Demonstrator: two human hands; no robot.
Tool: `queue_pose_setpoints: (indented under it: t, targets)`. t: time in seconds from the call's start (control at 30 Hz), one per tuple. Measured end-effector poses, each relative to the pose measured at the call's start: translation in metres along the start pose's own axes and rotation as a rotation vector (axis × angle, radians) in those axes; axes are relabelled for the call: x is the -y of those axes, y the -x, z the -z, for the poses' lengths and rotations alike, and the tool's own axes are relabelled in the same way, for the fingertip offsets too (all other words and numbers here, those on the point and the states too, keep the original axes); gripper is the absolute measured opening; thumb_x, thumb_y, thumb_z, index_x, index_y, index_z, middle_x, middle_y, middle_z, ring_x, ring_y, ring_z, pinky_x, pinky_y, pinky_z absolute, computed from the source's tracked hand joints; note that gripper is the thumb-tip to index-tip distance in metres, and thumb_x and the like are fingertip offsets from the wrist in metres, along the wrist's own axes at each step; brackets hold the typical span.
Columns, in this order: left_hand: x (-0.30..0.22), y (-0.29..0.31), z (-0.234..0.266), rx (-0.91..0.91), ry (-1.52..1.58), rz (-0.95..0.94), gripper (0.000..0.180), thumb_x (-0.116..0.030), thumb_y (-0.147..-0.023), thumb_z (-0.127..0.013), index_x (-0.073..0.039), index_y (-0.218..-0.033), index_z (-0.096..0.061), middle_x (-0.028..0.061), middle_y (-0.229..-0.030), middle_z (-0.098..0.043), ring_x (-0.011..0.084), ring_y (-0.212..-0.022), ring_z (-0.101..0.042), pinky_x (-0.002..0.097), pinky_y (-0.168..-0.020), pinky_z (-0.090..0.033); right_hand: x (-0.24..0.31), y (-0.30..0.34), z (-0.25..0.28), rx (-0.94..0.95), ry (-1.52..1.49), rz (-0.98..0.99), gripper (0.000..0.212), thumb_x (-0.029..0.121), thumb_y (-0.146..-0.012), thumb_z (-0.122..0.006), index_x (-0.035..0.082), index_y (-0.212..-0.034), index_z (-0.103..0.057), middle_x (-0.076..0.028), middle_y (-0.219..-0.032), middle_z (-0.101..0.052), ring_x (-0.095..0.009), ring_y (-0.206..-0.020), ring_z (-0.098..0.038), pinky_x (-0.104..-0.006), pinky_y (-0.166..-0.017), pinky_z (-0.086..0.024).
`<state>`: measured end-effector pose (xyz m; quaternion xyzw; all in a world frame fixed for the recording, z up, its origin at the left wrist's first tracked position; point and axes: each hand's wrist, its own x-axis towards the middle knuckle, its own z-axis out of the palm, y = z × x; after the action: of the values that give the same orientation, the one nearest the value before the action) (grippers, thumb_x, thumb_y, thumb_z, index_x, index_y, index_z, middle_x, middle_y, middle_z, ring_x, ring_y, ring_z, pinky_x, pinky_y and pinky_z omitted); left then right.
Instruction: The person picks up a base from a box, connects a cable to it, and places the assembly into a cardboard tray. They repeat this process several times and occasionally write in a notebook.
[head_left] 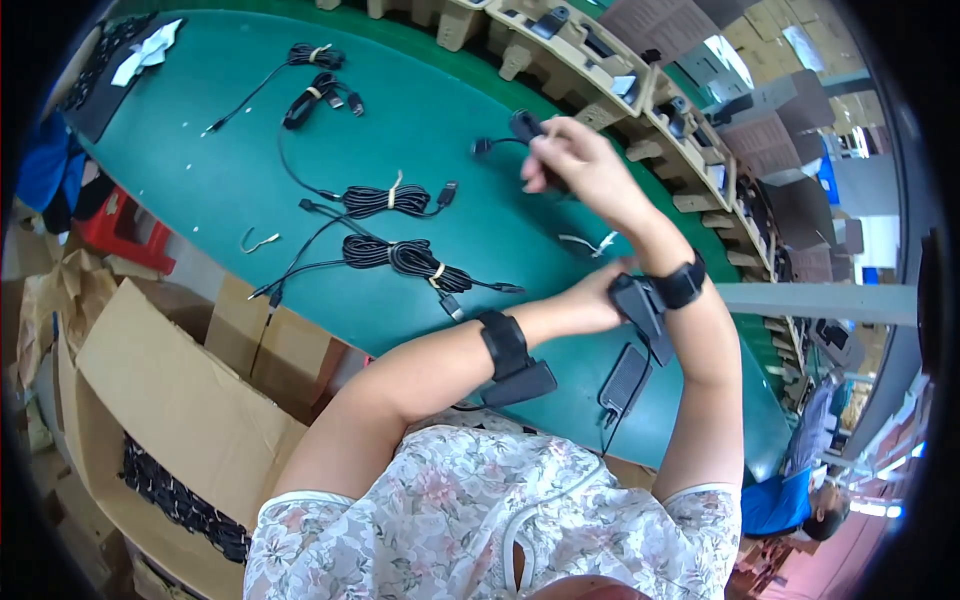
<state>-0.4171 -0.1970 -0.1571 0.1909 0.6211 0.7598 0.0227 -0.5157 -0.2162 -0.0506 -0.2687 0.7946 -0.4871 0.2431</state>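
My right hand [580, 165] is raised over the far part of the green table, its fingers closed round a black cable [522, 124]. A short lead from it ends in a dark plug [483, 147]; motion smears part of the grip. My left hand [602, 297] is lower, its fingers hidden behind the right wrist and its strapped black box [640, 305]. A pale twist tie [590, 243] lies between the two hands. Left of them are bundled black cables with plugs, among them a tied cable bundle [385, 200] and another cable bundle [410, 257].
More tied cables [316, 55] lie at the far left of the green table [200, 100]. Cardboard trays [590, 75] holding parts line its far edge. A phone-like device [626, 380] lies near my right elbow. An open carton [180, 370] stands at lower left; a person in blue [785, 505] is at right.
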Motion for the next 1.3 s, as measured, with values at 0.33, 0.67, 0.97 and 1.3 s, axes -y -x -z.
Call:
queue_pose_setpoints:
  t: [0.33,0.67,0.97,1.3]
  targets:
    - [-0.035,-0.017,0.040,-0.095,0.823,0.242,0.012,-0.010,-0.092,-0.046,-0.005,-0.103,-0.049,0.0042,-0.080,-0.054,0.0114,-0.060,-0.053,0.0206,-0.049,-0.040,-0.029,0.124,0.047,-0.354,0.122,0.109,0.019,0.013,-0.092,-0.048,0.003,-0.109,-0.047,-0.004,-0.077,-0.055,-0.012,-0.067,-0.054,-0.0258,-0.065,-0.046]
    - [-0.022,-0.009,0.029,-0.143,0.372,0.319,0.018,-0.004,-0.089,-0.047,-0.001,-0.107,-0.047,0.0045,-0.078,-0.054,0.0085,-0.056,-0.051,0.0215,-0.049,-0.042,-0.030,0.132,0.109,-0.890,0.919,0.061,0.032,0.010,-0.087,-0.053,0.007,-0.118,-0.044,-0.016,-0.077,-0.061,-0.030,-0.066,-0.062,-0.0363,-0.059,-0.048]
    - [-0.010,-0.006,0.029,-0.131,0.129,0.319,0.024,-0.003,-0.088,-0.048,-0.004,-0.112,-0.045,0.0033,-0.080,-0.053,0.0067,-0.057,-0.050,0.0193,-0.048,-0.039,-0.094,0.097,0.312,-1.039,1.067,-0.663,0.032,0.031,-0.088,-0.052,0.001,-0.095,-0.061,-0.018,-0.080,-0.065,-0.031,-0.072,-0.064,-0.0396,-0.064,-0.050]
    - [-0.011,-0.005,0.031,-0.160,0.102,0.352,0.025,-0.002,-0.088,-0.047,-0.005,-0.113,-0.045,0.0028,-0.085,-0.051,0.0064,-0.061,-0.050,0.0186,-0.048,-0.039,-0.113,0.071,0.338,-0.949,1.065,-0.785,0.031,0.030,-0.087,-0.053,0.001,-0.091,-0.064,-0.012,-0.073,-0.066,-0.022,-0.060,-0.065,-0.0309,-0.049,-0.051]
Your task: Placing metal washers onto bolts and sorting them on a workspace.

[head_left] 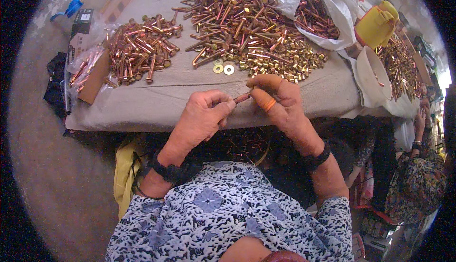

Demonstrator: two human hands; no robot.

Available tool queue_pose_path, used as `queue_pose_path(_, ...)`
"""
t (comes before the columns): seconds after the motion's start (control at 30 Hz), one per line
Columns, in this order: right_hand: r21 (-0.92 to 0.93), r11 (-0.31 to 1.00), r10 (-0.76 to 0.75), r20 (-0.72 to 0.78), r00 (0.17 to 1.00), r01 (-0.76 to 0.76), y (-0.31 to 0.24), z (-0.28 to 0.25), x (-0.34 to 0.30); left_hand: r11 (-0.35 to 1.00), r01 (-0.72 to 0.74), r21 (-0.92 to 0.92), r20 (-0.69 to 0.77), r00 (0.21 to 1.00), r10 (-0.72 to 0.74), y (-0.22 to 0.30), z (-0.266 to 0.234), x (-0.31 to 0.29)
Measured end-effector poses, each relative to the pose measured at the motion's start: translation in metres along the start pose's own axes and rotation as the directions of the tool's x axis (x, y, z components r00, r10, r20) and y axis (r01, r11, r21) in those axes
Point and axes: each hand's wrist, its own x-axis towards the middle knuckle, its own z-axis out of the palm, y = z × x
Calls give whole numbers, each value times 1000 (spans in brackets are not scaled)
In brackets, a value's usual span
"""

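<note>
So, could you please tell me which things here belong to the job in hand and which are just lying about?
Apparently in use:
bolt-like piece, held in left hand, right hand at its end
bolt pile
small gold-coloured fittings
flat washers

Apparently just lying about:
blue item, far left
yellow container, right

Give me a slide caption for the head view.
Left hand pinching a bolt, right hand at its end, before a heap of bolts on a cloth-covered table.

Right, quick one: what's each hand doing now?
Left hand: closed, pinching a copper-coloured bolt.
Right hand: thumb and finger bent at the bolt's far end; can't tell whether they grip it.
</note>
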Motion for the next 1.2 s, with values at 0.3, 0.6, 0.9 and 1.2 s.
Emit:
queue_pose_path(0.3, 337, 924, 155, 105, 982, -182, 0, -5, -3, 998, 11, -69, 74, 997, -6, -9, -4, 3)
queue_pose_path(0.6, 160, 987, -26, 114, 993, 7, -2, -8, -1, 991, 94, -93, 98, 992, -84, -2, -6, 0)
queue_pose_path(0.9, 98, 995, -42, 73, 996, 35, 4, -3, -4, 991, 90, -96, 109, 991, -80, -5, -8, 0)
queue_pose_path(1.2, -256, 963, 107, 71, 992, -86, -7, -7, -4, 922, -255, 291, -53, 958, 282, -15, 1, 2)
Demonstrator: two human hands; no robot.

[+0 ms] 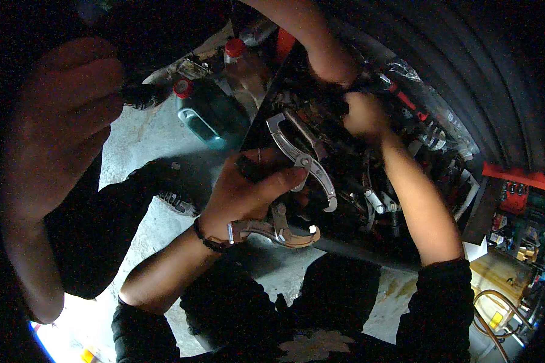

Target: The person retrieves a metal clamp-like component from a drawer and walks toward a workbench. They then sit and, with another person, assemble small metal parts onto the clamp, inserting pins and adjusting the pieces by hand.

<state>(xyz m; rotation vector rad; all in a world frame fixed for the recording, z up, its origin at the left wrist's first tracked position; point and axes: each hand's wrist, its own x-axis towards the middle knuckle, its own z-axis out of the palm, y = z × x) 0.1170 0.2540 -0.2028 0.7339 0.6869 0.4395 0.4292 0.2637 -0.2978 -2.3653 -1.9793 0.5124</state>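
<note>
My left hand (245, 190) is closed around a steel gear puller, whose curved, hooked jaws (307, 162) stick out above and below my fingers. A second hooked jaw (284, 235) hangs near my wrist. My right hand (367, 115) reaches into a dark box (339, 239) full of jumbled metal tools; it is blurred and its fingertips are hidden. Beside it, another person's forearm (321, 45) comes in from the top, its hand lost in the dark. Among the tools lie a red-handled tool (406, 100) and a bright metal piece (375, 201).
Left of the box stand a green jug (215, 124) and a clear bottle (242, 69), both with red caps. Another person's large hand (72, 115) fills the far left. A ribbed dark panel (484, 78) curves along the right, above a yellowish container (499, 275) with a hose (496, 293).
</note>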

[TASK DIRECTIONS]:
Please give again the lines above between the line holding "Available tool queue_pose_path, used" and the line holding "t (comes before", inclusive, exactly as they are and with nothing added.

[WORKED SOLUTION]:
Available tool queue_pose_path, used as `queue_pose_path(_, ...)`
"""
t (comes before the columns): seconds after the motion's start (control at 30 Hz), one per line

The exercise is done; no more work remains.